● **Work item**: Leaving the images aside, transcribe all the data below exactly.

● **Information supplied**:
◆ ◆ ◆ ◆

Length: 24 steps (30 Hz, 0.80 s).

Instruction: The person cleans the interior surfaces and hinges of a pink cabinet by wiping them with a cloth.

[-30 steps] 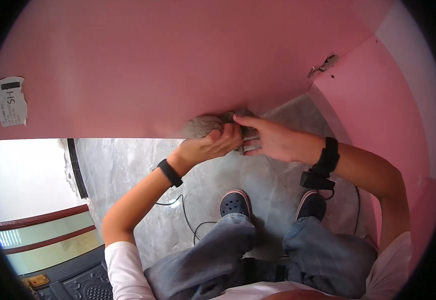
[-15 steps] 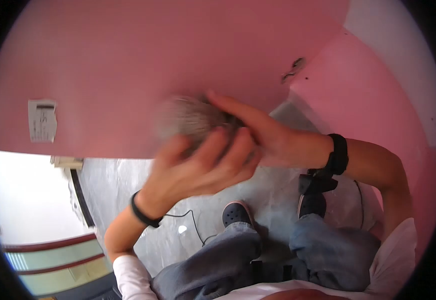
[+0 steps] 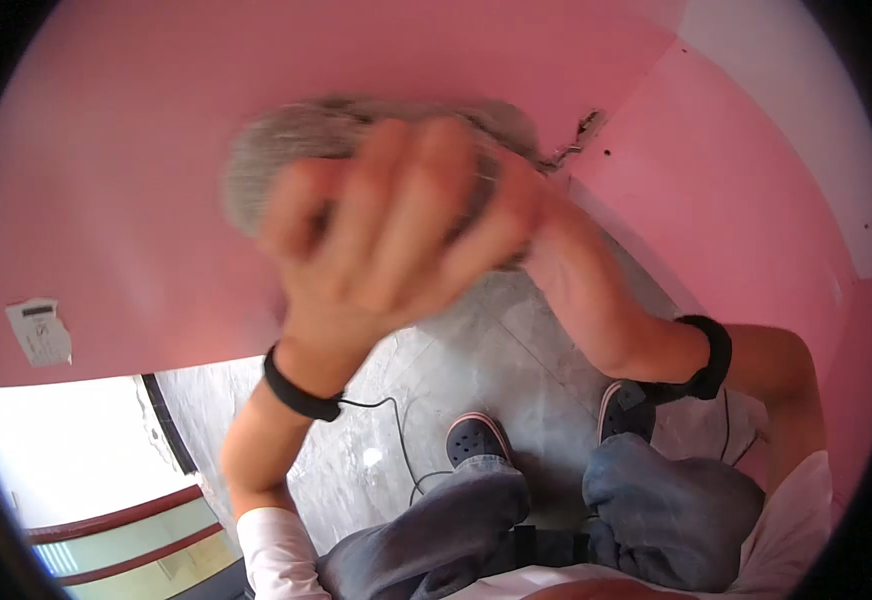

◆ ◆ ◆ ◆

● **Your solution**:
Length: 24 steps (30 Hz, 0.80 s).

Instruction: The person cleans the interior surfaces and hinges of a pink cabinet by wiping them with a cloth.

[-30 steps] 
[-15 steps] 
[+0 steps] 

The response to this exercise is done.